*TASK*
For each record below, give an exact transcription.

*PROVIDED MATERIAL*
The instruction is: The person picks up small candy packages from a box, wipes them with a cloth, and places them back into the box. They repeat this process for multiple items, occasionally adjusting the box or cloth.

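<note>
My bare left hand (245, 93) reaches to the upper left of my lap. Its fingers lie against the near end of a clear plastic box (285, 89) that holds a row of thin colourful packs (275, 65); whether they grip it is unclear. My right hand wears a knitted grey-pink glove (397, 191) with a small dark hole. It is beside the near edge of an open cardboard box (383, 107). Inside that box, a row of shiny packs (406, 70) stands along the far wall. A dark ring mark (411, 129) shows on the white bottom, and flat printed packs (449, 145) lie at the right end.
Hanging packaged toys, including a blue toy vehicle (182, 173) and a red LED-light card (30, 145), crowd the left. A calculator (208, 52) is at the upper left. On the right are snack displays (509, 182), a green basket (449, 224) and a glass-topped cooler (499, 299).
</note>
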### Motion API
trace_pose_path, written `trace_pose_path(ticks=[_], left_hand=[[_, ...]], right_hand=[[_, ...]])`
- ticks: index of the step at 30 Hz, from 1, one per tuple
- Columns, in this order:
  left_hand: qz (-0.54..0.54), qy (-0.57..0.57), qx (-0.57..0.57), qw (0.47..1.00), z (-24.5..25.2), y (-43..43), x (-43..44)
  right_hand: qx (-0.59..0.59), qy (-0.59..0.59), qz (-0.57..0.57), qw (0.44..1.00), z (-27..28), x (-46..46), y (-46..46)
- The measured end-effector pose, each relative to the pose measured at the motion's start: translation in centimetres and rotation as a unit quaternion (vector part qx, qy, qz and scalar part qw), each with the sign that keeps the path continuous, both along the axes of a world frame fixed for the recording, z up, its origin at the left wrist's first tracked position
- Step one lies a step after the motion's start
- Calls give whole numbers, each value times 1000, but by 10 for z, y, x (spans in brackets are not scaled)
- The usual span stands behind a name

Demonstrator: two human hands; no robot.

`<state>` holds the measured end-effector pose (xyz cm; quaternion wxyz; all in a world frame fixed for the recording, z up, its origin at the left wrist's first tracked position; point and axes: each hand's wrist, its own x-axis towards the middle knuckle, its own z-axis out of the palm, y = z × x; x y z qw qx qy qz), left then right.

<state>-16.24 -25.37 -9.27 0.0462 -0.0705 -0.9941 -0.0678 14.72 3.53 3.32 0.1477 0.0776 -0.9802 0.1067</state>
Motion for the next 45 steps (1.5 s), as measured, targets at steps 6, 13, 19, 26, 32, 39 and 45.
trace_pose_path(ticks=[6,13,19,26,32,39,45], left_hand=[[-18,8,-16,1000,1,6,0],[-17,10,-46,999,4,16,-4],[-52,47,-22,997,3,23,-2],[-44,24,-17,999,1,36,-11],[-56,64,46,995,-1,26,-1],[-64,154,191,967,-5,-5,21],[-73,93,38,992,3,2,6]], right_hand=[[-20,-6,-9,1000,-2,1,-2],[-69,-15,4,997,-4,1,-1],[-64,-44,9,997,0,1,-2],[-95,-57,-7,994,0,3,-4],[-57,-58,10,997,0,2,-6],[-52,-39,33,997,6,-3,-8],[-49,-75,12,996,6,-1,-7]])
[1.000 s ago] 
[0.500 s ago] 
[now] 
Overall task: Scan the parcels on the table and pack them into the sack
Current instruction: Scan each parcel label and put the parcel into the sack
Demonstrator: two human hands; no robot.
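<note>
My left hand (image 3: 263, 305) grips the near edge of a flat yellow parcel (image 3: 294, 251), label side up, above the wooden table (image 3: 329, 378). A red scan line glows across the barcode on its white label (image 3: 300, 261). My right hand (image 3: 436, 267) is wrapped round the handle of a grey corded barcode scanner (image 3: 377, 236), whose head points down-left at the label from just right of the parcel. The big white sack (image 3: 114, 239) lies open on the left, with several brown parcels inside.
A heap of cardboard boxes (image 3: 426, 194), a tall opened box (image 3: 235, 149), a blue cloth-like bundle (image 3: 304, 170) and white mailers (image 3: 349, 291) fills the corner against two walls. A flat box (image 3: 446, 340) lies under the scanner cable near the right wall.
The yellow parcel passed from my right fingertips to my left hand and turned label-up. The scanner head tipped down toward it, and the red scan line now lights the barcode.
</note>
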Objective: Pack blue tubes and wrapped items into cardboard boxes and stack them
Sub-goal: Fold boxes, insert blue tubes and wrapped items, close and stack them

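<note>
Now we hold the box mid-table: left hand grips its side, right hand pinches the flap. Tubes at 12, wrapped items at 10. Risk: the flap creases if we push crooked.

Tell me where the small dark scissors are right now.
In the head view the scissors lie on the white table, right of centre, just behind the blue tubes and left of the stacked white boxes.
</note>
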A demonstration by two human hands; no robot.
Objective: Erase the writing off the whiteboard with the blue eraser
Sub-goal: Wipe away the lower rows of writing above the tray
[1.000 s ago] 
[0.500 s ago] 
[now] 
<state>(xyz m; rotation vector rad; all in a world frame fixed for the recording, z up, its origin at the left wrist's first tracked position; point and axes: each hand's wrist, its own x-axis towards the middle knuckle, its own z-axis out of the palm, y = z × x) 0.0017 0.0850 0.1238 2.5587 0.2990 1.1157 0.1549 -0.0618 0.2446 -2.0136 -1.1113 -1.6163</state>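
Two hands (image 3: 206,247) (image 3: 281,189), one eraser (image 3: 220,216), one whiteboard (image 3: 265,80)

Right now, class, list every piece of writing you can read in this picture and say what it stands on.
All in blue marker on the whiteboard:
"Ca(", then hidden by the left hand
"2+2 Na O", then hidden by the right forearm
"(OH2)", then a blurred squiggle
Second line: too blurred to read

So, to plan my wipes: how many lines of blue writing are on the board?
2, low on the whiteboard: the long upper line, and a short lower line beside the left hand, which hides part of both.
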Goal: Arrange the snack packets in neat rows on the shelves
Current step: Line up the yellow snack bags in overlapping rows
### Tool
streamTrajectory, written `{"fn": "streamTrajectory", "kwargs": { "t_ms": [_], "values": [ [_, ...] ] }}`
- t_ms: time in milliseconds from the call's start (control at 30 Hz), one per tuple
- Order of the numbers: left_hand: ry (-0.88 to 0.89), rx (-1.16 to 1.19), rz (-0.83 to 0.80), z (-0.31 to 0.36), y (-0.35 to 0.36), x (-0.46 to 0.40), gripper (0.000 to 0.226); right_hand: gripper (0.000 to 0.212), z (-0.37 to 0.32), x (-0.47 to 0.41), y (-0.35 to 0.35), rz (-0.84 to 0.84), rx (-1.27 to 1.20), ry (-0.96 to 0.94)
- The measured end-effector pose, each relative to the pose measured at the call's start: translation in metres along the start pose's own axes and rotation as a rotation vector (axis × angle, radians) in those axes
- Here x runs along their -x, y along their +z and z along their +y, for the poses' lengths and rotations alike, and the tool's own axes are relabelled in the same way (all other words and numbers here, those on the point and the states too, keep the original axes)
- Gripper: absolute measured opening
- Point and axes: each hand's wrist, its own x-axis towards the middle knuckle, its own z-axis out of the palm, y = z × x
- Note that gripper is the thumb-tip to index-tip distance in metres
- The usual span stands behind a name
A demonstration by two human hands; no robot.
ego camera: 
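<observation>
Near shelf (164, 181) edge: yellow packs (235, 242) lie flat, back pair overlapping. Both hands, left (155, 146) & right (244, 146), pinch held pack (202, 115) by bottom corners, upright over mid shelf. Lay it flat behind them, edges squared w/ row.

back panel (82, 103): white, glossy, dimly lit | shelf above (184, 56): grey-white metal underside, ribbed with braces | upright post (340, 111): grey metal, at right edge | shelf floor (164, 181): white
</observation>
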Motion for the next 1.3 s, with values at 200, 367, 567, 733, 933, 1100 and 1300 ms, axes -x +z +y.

*EXERCISE ANSWER*
The instruction is: The person picks up small candy packages from a box, wipes them with a cloth, and places them back into the box. They repeat this process for multiple items, occasionally adjusting the box or cloth.

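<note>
My bare left hand (245, 93) reaches to the upper left of my lap. Its fingers lie against the near end of a clear plastic box (285, 89) that holds a row of thin colourful packs (275, 65); whether they grip it is unclear. My right hand wears a knitted grey-pink glove (397, 191) with a small dark hole. It is beside the near edge of an open cardboard box (383, 107). Inside that box, a row of shiny packs (406, 70) stands along the far wall. A dark ring mark (411, 129) shows on the white bottom, and flat printed packs (449, 145) lie at the right end.
Hanging packaged toys, including a blue toy vehicle (182, 173) and a red LED-light card (30, 145), crowd the left. A calculator (208, 52) is at the upper left. On the right are snack displays (509, 182), a green basket (449, 224) and a glass-topped cooler (499, 299).
</note>
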### Motion API
trace_pose_path, written `trace_pose_path(ticks=[_], left_hand=[[_, ...]], right_hand=[[_, ...]])`
- ticks: index of the step at 30 Hz, from 1, one per tuple
- Columns, in this order:
  left_hand: qz (-0.54..0.54), qy (-0.57..0.57), qx (-0.57..0.57), qw (0.47..1.00), z (-24.5..25.2), y (-43..43), x (-43..44)
  right_hand: qx (-0.59..0.59), qy (-0.59..0.59), qz (-0.57..0.57), qw (0.44..1.00), z (-27..28), x (-46..46), y (-46..46)
- The measured end-effector pose, each relative to the pose measured at the motion's start: translation in centimetres and rotation as a unit quaternion (vector part qx, qy, qz and scalar part qw), each with the sign that keeps the path continuous, both along the axes of a world frame fixed for the recording, z up, its origin at the left wrist's first tracked position
- Step one lies a step after the motion's start
- Calls give whole numbers, each value times 1000, but by 10 for z, y, x (spans in brackets are not scaled)
- The usual span stands behind a name

Demonstrator: two human hands; no robot.

`<state>` holds the measured end-effector pose (xyz cm; quaternion wxyz; all in a world frame fixed for the recording, z up, its origin at the left wrist's first tracked position; point and axes: each hand's wrist, its own x-axis towards the middle knuckle, its own z-axis out of the palm, y = z × x; x y z qw qx qy qz), left then right.

<state>-16.24 -25.37 -9.27 0.0462 -0.0705 -0.9941 -0.0678 14.72 3.53 3.32 0.1477 0.0776 -0.9802 0.1067</state>
Motion for the next 45 steps (1.5 s), as measured, targets at steps 6, 13, 19, 26, 32, 39 and 45.
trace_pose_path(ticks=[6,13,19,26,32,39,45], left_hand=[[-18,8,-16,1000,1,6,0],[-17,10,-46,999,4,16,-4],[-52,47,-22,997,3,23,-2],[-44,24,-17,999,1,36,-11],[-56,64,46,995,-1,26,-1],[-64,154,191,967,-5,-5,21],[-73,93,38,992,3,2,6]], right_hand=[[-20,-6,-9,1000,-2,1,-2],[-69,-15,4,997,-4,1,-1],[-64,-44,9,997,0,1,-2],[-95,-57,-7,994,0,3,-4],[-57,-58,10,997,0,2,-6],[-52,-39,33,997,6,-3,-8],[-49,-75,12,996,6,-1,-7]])
[1.000 s ago] 
[0.500 s ago] 
[now] 
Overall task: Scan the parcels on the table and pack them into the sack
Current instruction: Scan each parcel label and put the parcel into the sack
Demonstrator: two human hands; no robot.
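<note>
My left hand (image 3: 263, 305) grips the near edge of a flat yellow parcel (image 3: 294, 251), label side up, above the wooden table (image 3: 329, 378). A red scan line glows across the barcode on its white label (image 3: 300, 261). My right hand (image 3: 436, 267) is wrapped round the handle of a grey corded barcode scanner (image 3: 377, 236), whose head points down-left at the label from just right of the parcel. The big white sack (image 3: 114, 239) lies open on the left, with several brown parcels inside.
A heap of cardboard boxes (image 3: 426, 194), a tall opened box (image 3: 235, 149), a blue cloth-like bundle (image 3: 304, 170) and white mailers (image 3: 349, 291) fills the corner against two walls. A flat box (image 3: 446, 340) lies under the scanner cable near the right wall.
The yellow parcel passed from my right fingertips to my left hand and turned label-up. The scanner head tipped down toward it, and the red scan line now lights the barcode.
</note>
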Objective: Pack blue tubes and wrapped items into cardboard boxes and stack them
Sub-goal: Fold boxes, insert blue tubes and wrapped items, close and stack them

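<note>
Now we hold the box mid-table: left hand grips its side, right hand pinches the flap. Tubes at 12, wrapped items at 10. Risk: the flap creases if we push crooked.

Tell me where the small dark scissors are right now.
In the head view the scissors lie on the white table, right of centre, just behind the blue tubes and left of the stacked white boxes.
</note>
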A demonstration by two human hands; no robot.
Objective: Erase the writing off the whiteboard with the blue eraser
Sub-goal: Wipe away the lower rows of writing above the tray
[1.000 s ago] 
[0.500 s ago] 
[now] 
<state>(xyz m; rotation vector rad; all in a world frame fixed for the recording, z up, its origin at the left wrist's first tracked position; point and axes: each hand's wrist, its own x-axis towards the middle knuckle, its own z-axis out of the palm, y = z × x) 0.0017 0.0850 0.1238 2.5587 0.2990 1.1157 0.1549 -0.0618 0.2446 -2.0136 -1.1113 -1.6163</state>
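Two hands (image 3: 206,247) (image 3: 281,189), one eraser (image 3: 220,216), one whiteboard (image 3: 265,80)

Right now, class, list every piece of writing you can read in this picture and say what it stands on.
All in blue marker on the whiteboard:
"Ca(", then hidden by the left hand
"2+2 Na O", then hidden by the right forearm
"(OH2)", then a blurred squiggle
Second line: too blurred to read

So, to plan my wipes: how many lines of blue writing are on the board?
2, low on the whiteboard: the long upper line, and a short lower line beside the left hand, which hides part of both.
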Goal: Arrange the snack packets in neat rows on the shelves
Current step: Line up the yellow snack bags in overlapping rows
### Tool
streamTrajectory, written `{"fn": "streamTrajectory", "kwargs": { "t_ms": [_], "values": [ [_, ...] ] }}`
- t_ms: time in milliseconds from the call's start (control at 30 Hz), one per tuple
- Order of the numbers: left_hand: ry (-0.88 to 0.89), rx (-1.16 to 1.19), rz (-0.83 to 0.80), z (-0.31 to 0.36), y (-0.35 to 0.36), x (-0.46 to 0.40), gripper (0.000 to 0.226); right_hand: gripper (0.000 to 0.212), z (-0.37 to 0.32), x (-0.47 to 0.41), y (-0.35 to 0.35), rz (-0.84 to 0.84), rx (-1.27 to 1.20), ry (-0.96 to 0.94)
- The measured end-effector pose, each relative to the pose measured at the call's start: translation in metres along the start pose's own axes and rotation as a rotation vector (axis × angle, radians) in those axes
- Here x runs along their -x, y along their +z and z along their +y, for the poses' lengths and rotations alike, and the tool's own axes are relabelled in the same way (all other words and numbers here, those on the point and the states too, keep the original axes)
- Gripper: absolute measured opening
- Point and axes: each hand's wrist, its own x-axis towards the middle knuckle, its own z-axis out of the palm, y = z × x
- Note that gripper is the thumb-tip to index-tip distance in metres
- The usual span stands behind a name
A demonstration by two human hands; no robot.
ego camera: 
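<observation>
Near shelf (164, 181) edge: yellow packs (235, 242) lie flat, back pair overlapping. Both hands, left (155, 146) & right (244, 146), pinch held pack (202, 115) by bottom corners, upright over mid shelf. Lay it flat behind them, edges squared w/ row.

back panel (82, 103): white, glossy, dimly lit | shelf above (184, 56): grey-white metal underside, ribbed with braces | upright post (340, 111): grey metal, at right edge | shelf floor (164, 181): white
</observation>
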Motion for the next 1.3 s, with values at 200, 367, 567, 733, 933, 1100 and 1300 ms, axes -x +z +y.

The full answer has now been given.